┌──
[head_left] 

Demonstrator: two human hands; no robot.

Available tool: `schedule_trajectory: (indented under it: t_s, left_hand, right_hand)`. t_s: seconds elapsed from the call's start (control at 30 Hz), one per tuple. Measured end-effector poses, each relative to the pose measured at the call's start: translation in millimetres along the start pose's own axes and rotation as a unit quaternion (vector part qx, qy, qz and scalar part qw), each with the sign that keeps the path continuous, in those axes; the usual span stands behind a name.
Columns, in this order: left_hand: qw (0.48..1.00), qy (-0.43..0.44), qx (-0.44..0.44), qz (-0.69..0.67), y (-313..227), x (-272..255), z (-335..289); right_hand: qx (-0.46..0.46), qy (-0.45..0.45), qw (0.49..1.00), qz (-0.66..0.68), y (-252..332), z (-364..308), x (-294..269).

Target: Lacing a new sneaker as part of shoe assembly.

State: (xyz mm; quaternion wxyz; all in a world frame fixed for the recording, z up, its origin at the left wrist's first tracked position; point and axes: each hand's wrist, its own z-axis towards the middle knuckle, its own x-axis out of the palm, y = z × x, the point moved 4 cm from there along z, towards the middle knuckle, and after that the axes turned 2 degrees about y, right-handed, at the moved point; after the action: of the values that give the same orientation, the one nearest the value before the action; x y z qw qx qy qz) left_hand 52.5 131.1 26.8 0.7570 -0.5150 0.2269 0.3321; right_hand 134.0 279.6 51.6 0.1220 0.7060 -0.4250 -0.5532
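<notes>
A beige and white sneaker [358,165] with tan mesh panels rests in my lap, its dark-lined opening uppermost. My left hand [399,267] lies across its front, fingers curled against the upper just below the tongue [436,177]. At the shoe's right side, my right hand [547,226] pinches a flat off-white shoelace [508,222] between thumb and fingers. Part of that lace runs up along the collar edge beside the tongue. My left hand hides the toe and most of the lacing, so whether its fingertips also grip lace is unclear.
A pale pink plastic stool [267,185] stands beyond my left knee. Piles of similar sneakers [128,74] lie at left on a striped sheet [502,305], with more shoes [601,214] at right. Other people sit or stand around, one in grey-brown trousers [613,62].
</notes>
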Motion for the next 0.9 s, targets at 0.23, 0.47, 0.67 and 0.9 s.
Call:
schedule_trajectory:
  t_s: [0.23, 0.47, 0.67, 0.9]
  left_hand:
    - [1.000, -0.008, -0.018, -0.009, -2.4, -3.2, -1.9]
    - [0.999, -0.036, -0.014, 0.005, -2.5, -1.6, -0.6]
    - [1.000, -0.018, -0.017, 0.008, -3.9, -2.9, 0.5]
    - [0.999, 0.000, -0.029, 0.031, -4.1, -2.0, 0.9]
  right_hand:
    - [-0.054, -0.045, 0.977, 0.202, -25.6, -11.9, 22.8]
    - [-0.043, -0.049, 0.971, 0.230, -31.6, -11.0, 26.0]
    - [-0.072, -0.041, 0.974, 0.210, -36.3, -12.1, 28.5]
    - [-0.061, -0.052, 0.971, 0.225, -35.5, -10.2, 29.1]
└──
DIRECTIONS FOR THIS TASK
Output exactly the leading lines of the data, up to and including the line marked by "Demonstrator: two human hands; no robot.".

RESPONSE AREA
[head_left] 

Demonstrator: two human hands; no robot.

No further output is required for this exercise.